Many other conditions such as diabetes, cancer, heart disease, or chronic pain can make your depression worse and vice versa. Even certain medications can cause side effects which lead to depression.

So, it is necessary to seek medical help when you notice depression symptoms in yourself or your loved ones. Visit the best Mental Health Clinic in Brooklyn at Doral Health & Wellness or log on to www.doralhw.org.

 

What does it look like?

Depression affects your way of thinking, feeling, and behavior. You can notice symptoms like:

  • Feel sad, empty, or anxious.
  • Feel pessimistic, hopeless, or worthless.
  • Feel irritated, annoyed, and angry.
  • Low energy levels or fatigue.
  • Trouble in remembering things, concentrating, or making decisions.
  • Talking or moving more slowly.
  • Loss of interest in activities or hobbies you once enjoyed.
  • Weight changes
  • Having chronic pain without any clear cause.
  • Having self-harm or suicidal thoughts.
  • Sleep difficulties.

Besides these main symptoms, certain symptoms of depression can vary between males, females, teens, and children.

Males may experience symptoms related to:

  • Moods like anger, aggressiveness, irritability, anxiousness, or restlessness.
  • Emotions like feeling sad, empty, or hopeless.
  • Behavior like loss of interest, loss of pleasure in favorite activities, fatigue, suicidal thoughts, excessive drinking, drug use, or engaging in risky activities.
  • Less sexual interest: lower sexual desire or lack of sexual performance.
  • Altered cognitive abilities like inability to focus, trouble completing tasks, or delayed responses during conversations.
  • Sleep problems: restless sleep, excessive sleepiness, or not sleeping well at night.
  • Physical issues: pain, headache, or digestive problems.

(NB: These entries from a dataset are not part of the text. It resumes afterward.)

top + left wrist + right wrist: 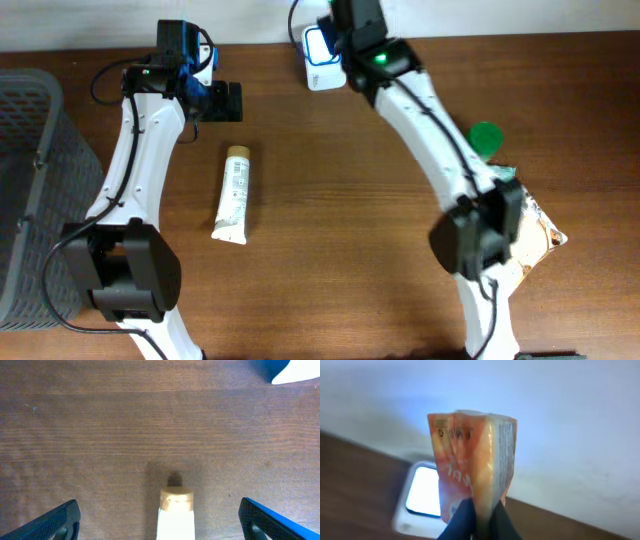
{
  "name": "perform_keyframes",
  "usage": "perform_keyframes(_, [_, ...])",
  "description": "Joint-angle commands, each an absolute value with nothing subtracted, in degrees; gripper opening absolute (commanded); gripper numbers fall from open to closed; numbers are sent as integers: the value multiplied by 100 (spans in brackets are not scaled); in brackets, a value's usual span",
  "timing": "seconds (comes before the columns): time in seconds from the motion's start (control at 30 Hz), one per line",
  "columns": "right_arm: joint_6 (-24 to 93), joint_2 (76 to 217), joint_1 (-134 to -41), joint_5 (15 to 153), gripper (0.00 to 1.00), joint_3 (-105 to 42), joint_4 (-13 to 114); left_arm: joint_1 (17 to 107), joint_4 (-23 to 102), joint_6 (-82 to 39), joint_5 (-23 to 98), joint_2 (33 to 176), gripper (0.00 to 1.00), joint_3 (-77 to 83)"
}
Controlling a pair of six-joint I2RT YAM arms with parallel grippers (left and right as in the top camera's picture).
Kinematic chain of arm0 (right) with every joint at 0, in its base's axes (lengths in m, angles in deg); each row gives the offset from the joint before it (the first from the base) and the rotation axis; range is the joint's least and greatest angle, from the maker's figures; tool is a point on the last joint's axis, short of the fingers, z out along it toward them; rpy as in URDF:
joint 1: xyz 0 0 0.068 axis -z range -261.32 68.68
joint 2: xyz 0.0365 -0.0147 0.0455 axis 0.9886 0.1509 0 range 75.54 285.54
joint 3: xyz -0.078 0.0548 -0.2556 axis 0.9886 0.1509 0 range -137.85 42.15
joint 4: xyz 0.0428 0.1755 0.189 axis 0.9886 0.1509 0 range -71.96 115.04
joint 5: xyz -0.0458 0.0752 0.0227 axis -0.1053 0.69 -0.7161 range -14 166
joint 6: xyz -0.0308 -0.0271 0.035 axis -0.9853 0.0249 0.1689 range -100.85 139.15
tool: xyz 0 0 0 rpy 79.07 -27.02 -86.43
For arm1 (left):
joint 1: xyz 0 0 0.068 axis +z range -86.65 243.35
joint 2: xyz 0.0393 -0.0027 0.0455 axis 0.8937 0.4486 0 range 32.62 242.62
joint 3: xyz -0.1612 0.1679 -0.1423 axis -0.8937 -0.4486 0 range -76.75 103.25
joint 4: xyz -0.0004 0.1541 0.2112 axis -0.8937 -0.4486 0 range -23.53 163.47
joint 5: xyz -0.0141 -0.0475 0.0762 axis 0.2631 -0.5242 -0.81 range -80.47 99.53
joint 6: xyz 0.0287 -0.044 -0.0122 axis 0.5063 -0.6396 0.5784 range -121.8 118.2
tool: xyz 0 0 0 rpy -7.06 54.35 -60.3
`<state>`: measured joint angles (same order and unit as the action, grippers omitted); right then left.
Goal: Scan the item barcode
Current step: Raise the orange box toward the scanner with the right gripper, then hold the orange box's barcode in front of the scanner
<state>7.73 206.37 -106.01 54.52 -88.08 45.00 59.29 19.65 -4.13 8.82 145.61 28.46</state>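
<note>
Orange packet (470,462) stands upright right by the scanner (422,492), pinched at its lower edge by the right gripper (481,517), whose jaws are clamped tight on it. I cannot tell which face carries the barcode, so the main risk is a failed read if that face is turned away from the scanner's lit window. The thin pinch on a soft packet could also let it twist or slip out. To the left of the scanner, the left gripper (222,100) hovers empty with jaws spread wide over a tube (234,195), and lowering it could nudge the tube.
</note>
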Motion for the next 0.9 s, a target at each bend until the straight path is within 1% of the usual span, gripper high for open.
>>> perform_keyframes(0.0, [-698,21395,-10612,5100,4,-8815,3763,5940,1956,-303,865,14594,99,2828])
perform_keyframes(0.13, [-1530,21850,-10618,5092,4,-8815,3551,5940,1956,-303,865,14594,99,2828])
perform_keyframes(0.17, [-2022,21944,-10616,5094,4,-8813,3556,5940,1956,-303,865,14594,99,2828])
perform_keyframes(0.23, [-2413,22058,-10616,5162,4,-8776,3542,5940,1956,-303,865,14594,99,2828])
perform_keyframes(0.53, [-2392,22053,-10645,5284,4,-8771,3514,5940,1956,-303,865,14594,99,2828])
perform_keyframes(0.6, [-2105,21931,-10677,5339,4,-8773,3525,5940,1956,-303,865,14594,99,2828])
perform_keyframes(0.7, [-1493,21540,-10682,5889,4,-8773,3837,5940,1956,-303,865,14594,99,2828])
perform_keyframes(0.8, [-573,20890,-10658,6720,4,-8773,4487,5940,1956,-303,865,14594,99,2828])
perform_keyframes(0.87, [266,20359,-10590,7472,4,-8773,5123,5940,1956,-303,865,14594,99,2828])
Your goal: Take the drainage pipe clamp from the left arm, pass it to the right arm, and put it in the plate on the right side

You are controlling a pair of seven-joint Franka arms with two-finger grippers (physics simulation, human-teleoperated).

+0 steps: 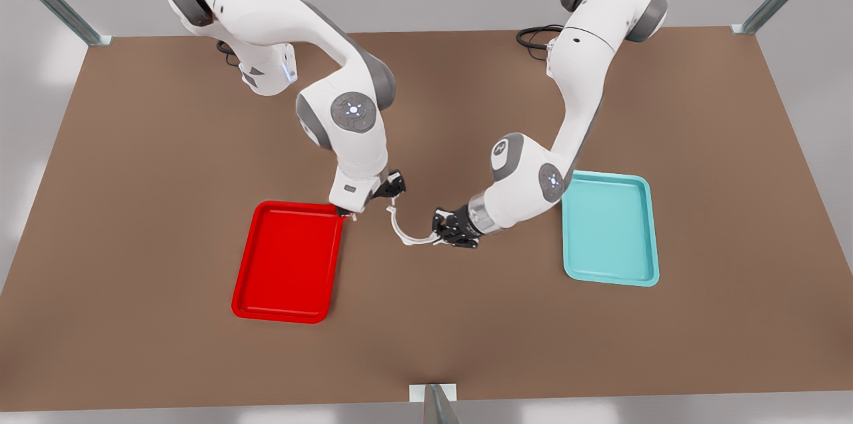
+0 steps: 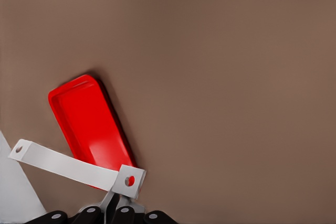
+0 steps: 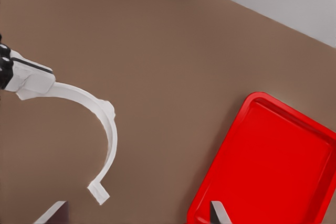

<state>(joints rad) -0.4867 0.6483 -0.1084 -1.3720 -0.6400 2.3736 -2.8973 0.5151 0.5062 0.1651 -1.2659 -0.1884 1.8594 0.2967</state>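
Observation:
The white half-ring drainage pipe clamp [image 1: 403, 231] hangs just above the brown table between the two trays. My left gripper [image 1: 445, 232], on the arm at the front view's right, is shut on one tab of it; in the left wrist view the strap [image 2: 68, 163] stretches away from the left gripper [image 2: 116, 211]. My right gripper [image 1: 394, 189], on the arm at the front view's left, hovers open over the clamp's free end. In the right wrist view the clamp [image 3: 107, 129] curves toward the right gripper [image 3: 135, 212], whose fingertips [image 3: 52, 212] are wide apart. The red plate [image 1: 286, 257] lies beside the right gripper.
A teal tray [image 1: 610, 227] lies under the left arm's elbow at the front view's right. Metal frame posts stand at the table's corners, and a bracket [image 1: 433, 397] sits at the near edge. Black cables [image 1: 533, 37] lie by the far arm base.

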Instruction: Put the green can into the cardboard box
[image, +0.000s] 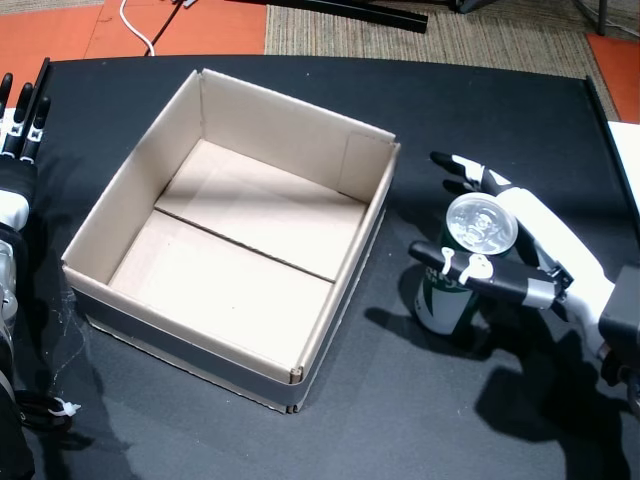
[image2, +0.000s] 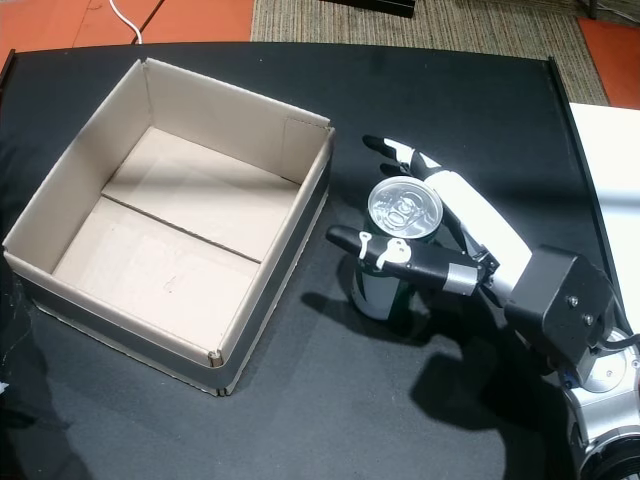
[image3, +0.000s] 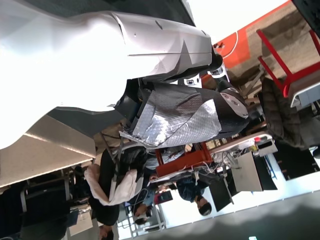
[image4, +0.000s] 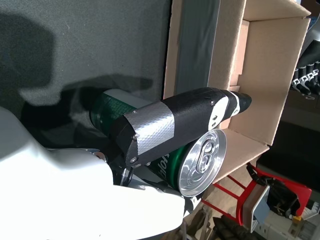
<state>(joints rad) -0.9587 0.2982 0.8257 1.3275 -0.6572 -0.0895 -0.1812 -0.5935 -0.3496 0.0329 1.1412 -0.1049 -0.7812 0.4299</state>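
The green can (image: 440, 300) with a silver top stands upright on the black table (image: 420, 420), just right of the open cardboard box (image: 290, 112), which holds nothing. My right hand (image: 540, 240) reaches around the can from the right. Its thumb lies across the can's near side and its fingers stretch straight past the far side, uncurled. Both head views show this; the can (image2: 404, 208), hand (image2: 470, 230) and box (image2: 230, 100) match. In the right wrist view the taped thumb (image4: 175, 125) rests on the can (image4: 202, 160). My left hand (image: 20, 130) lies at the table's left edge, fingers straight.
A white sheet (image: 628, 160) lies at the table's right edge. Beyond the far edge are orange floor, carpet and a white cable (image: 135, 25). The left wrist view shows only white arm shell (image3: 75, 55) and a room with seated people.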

Females may experience symptoms related to:

  • Mood changes such as irritability, anxiety, and sadness
  • Emotions: such as feeling sad or empty, anxious, or hopeless.
  • Behavior: loss of interest in hobbies and activities, withdrawal from social engagements, or suicidal thoughts.
  • Cognitive abilities: thinking or talking ability gets slower.
  • Sleep patterns: trouble sleeping at night, waking early, or sleeping too much.
  • Physical issues: low energy, greater fatigue, appetite changes, weight changes, aches, pain, headaches, or stomach cramps.

Children may experience symptoms related to:

  • Mood: irritability, anger, rapid shifts in mood, or crying.
  • Emotions: crying, the feeling of despair, or intense sadness.
  • Behavior: trouble at school or trying to avoid school, isolating themselves from friends, suicidal or self-harm attempts.
  • Cognitive abilities: trouble focusing, lower school performance, or low grades in sports.
  • Sleep issues: trouble falling asleep or sleeping too much.
  • Physical issues: low energy, digestive problems, appetite, and weight changes.

 

Need professional help? Visit our mental health clinic in Brooklyn, where mental health professionals & therapists will listen to your concerns and teach you how to improve your thinking and handle social situations like a pro.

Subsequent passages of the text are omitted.